深掘りされたときの受け方
用意した答えは言えたのに落ちる。原因はたいてい2問目・3問目にあります。
なぜ崩れるのか
崩れる理由はほぼ1つです。答えを文章として暗記していて、事実として理解していない。
暗記した文章は、想定と少しでも違う角度から聞かれると使えません。一方、事実を理解していれば、どの角度から聞かれても同じ事実から答えを組み直せます。

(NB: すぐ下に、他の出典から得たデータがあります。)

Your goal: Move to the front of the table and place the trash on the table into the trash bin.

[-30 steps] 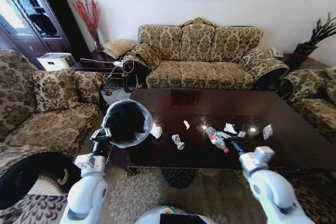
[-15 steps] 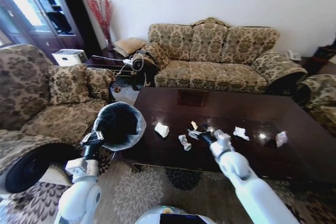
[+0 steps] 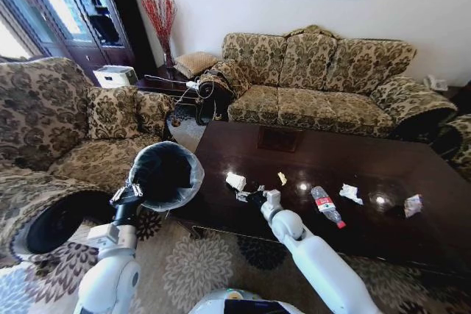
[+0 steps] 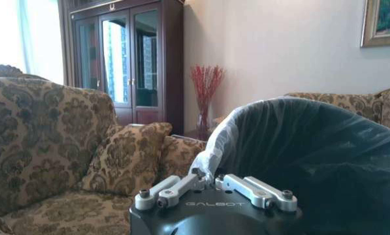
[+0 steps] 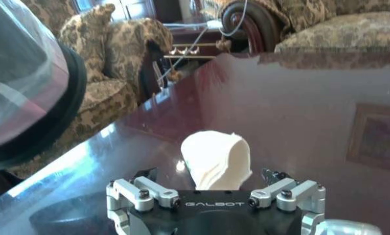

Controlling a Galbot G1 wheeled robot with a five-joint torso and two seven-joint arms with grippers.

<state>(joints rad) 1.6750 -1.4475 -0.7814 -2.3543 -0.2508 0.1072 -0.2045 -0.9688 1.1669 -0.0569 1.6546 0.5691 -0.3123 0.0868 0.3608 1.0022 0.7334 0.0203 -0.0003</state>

だから準備すべきは「模範解答の暗記」ではなく、「自分の経験の棚卸し」です。
深掘りされる3方向
この3方向だけ潰せば足りる
①具体(それは具体的にどういうことですか)
数字、期間、人数、自分の担当範囲。ここが出ないと、実績そのものが疑われます。
②原因(なぜそうなったのですか)
うまくいった理由、うまくいかなかった理由。再現性があるかを見ています。運だったなら、正直にそう言ったほうが評価されます。
③転用(それはうちでどう活きますか)
業界も規模も違う相手に、どう翻訳するか。ここが答えられると一段階上に見えます。
1つの実績につき、この3方向を紙に書き出しておけば足ります。実績は3つで十分です。数を増やすより、3つを深く掘るほうが通ります。
分からないことを聞かれたら
知らないことを聞かれるのは普通です。問題は、知らないのに知っているふりをすること。面接官はその分野の専門家なので、ほぼ見抜かれます。
推奨する答え方:
・「経験がありません」と先に言う
・そのうえで、近い経験を挙げる
・キャッチアップの方法を具体的に言う
「経験はありませんが、〇〇という近いことはやっており、△△の方法で埋められると考えています」。これは減点になりません。むしろ、分からないことを分からないと言える人は、入社後に信頼されます。
圧迫的に感じたとき
強い口調や否定的な問いは、ストレス耐性を見るために意図的にやっている場合と、単にその面接官がそういう人である場合があります。
前者なら、動じずに事実で返せば通ります。後者なら、入社後も同じ環境である可能性が高いということです。
どちらにせよ、こちらがすべきことは同じです。感情で返さず、事実で返す。そしてその会社に入るかどうかは、面接が終わってから自分で決める。面接は一方的に評価される場ではありません。
あまりに度を越す場合は、その時点で辞退して構いません。選考を辞退することに理由の説明は要りません。